> [Work required] Below are the records; extract from them the line containing "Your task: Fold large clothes" to the line containing "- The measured", both lines included, exactly and with no pictures.

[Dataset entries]
----

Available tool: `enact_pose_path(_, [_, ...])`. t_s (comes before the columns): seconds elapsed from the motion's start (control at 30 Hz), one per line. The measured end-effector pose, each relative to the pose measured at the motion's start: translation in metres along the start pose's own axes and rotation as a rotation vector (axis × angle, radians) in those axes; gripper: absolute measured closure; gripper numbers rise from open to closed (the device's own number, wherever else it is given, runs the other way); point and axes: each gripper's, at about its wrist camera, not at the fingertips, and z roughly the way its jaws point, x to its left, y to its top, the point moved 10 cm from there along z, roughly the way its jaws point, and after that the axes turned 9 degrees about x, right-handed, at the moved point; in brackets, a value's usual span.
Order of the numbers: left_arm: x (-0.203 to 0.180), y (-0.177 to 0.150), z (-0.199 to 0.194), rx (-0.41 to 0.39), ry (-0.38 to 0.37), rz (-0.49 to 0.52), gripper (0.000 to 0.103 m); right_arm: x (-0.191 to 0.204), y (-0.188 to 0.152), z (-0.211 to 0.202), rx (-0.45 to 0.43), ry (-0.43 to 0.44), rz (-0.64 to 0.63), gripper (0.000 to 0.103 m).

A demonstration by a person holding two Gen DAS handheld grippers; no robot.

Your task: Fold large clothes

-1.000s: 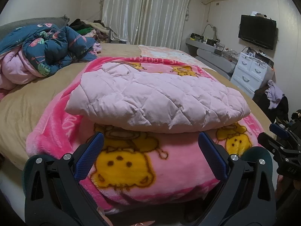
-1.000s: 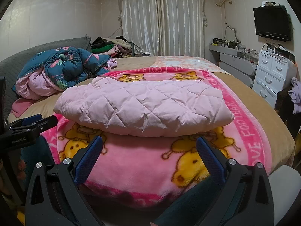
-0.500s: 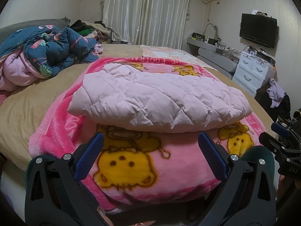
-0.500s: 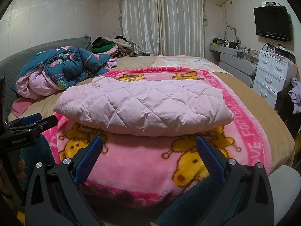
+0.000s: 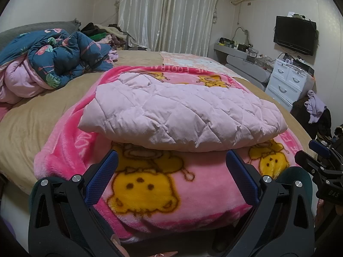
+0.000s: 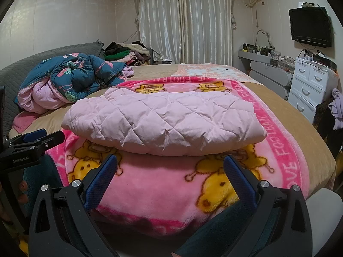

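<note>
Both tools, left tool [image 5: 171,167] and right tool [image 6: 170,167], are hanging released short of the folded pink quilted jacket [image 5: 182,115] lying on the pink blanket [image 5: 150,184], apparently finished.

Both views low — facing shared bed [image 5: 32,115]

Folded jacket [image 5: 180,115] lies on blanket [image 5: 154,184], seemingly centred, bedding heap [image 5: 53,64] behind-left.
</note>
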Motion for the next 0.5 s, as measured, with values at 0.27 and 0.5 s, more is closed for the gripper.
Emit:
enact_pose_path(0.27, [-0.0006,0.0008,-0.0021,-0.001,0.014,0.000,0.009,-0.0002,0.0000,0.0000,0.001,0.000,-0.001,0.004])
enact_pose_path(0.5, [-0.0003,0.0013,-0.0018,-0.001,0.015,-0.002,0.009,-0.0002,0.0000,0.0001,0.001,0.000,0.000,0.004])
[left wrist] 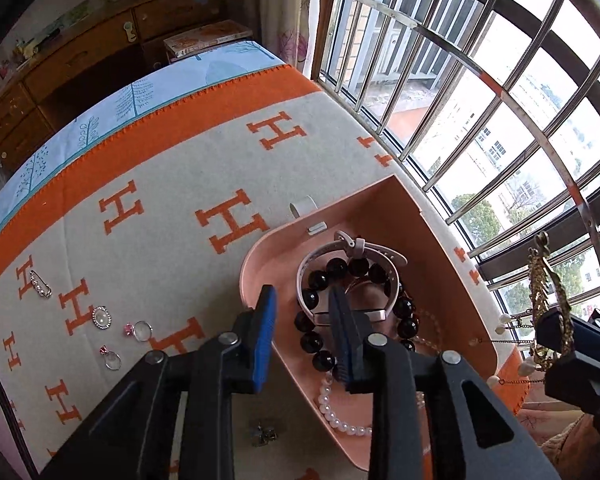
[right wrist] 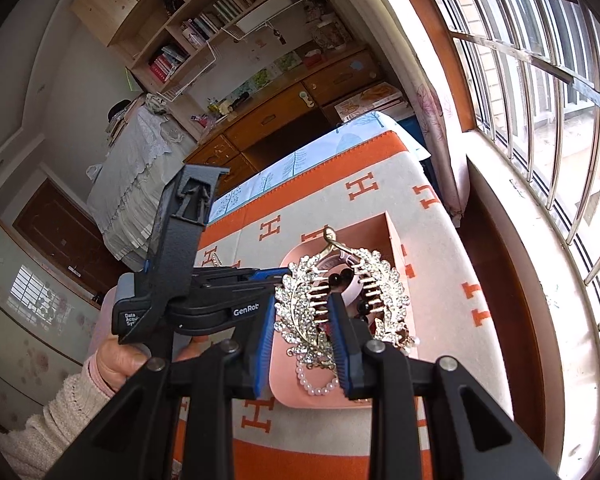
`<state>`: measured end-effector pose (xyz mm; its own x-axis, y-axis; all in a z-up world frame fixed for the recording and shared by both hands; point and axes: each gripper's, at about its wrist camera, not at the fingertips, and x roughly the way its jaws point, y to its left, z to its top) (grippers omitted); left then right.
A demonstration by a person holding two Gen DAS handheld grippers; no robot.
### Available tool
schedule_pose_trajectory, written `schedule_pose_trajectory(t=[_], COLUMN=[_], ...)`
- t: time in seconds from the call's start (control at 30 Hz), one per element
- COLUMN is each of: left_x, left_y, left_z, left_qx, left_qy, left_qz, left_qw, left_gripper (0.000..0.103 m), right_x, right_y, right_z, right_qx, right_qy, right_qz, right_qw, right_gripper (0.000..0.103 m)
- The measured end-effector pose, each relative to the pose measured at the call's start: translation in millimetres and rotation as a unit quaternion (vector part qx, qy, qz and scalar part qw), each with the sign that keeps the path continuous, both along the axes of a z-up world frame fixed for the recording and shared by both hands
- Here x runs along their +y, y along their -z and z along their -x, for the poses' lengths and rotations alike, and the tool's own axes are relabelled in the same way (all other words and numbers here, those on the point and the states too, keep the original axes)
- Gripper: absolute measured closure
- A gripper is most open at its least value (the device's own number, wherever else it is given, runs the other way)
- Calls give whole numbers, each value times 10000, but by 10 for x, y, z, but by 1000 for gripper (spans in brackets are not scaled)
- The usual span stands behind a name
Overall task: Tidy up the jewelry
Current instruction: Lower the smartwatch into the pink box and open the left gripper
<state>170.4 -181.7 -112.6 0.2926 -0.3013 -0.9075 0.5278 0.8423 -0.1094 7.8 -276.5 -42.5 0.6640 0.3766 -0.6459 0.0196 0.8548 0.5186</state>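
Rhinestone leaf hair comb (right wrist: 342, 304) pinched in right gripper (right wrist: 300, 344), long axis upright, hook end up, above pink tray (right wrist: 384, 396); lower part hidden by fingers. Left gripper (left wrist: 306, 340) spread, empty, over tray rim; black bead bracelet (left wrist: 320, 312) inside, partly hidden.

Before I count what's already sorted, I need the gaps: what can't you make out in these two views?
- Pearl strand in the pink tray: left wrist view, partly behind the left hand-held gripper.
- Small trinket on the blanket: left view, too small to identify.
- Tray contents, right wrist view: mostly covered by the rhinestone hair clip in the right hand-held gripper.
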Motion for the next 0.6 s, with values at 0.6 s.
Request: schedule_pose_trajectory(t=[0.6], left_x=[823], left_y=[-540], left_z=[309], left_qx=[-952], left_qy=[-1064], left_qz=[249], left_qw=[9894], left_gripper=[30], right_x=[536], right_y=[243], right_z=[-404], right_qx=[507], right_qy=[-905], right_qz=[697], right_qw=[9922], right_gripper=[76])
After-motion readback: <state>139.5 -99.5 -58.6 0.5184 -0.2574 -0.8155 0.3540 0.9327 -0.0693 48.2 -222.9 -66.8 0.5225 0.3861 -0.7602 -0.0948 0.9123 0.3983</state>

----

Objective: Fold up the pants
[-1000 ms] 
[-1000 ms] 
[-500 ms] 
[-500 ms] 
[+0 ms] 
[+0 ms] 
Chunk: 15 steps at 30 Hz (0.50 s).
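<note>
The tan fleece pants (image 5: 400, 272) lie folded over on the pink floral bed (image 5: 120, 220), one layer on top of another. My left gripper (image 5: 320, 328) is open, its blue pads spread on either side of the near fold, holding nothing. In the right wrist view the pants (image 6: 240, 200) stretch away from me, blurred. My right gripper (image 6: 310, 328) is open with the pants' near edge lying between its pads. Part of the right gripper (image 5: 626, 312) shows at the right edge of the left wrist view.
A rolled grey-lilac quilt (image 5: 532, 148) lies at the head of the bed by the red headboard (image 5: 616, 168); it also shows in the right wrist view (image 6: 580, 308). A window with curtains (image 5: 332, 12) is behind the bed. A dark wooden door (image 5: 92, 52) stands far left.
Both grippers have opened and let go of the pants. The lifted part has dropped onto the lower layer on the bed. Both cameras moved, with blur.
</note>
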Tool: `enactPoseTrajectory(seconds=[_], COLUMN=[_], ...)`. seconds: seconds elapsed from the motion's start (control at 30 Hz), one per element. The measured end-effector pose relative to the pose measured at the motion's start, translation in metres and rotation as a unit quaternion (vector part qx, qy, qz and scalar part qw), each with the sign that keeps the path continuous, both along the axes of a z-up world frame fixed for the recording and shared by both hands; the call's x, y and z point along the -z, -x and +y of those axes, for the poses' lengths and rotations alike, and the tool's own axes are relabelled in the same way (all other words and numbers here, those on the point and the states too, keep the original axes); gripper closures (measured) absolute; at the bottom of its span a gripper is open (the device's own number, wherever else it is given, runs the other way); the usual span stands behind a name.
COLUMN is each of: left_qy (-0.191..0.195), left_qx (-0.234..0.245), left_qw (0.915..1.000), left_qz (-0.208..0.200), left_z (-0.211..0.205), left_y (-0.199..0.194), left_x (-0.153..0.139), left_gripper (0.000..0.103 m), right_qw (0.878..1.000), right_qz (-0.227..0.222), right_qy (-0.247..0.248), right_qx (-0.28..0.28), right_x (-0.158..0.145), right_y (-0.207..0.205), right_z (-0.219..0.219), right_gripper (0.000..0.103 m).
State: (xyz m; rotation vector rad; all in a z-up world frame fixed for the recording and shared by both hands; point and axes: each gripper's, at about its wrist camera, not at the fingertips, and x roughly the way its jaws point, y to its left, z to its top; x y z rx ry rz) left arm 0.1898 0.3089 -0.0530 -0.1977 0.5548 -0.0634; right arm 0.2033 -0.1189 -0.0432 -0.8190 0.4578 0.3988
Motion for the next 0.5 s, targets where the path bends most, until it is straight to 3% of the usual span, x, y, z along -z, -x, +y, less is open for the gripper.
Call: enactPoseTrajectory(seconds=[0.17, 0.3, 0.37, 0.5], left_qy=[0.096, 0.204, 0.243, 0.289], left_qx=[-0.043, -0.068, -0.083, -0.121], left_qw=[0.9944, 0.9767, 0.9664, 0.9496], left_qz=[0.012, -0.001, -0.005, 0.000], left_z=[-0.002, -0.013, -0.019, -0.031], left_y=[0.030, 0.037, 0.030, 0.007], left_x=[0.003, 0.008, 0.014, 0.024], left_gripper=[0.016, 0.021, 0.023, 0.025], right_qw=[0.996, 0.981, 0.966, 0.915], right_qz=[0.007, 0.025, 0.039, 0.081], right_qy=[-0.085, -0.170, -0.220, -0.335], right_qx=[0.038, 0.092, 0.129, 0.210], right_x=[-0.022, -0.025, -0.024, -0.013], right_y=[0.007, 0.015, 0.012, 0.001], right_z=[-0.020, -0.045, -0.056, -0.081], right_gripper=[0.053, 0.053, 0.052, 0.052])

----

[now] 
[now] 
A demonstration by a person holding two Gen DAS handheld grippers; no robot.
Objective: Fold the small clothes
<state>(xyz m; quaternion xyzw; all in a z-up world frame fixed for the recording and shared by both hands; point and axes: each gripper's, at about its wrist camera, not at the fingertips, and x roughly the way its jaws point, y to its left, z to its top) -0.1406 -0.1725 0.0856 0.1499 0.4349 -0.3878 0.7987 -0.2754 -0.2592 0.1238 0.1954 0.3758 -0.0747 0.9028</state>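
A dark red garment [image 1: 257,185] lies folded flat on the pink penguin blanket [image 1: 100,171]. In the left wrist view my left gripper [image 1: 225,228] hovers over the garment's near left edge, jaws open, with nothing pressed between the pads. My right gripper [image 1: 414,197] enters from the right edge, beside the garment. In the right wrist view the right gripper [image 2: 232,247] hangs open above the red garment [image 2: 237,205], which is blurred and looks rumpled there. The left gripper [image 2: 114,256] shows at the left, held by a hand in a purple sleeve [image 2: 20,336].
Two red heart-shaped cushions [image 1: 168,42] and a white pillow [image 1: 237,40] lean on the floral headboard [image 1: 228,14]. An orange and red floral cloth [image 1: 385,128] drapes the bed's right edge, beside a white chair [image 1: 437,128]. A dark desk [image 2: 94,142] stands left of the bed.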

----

> [Response]
Your task: Fold large clothes

-1.000s: 
-1.000s: 
-0.500s: 
-0.500s: 
+0.000s: 
+0.000s: 

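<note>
Both tools, left tool [image 5: 171,167] and right tool [image 6: 170,167], are hanging released short of the folded pink quilted jacket [image 5: 182,115] lying on the pink blanket [image 5: 150,184], apparently finished.

Both views low — facing shared bed [image 5: 32,115]

Folded jacket [image 5: 180,115] lies on blanket [image 5: 154,184], seemingly centred, bedding heap [image 5: 53,64] behind-left.
</note>
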Motion for the next 0.5 s, as measured, with values at 0.27 and 0.5 s, more is closed for the gripper.
Emit:
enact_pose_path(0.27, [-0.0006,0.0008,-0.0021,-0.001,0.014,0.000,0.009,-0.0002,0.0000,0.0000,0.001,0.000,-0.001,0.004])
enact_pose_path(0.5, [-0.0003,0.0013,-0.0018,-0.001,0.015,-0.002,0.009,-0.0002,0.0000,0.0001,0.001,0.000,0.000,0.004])
[left wrist] 
[right wrist] 
`<state>`: measured end-effector pose (xyz mm; its own x-axis, y-axis; all in a z-up world frame fixed for the recording and shared by both hands; point and axes: each gripper's, at about its wrist camera, not at the fingertips, and x roughly the way its jaws point, y to its left, z to its top) (grippers omitted); left then right.
A demonstration by a person holding two Gen DAS handheld grippers; no robot.
### Available tool
schedule_pose_trajectory, written `schedule_pose_trajectory(t=[_], COLUMN=[_], ...)`
- t: time in seconds from the call's start (control at 30 Hz), one per element
- COLUMN is each of: left_x, left_y, left_z, left_qx, left_qy, left_qz, left_qw, left_gripper (0.000..0.103 m), right_x, right_y, right_z, right_qx, right_qy, right_qz, right_qw, right_gripper (0.000..0.103 m)
- The measured end-effector pose, each relative to the pose measured at the call's start: translation in millimetres and rotation as a unit quaternion (vector part qx, qy, qz and scalar part qw), each with the sign that keeps the path continuous, both along the axes of a z-up world frame fixed for the recording and shared by both hands

Nothing further is needed for the exercise.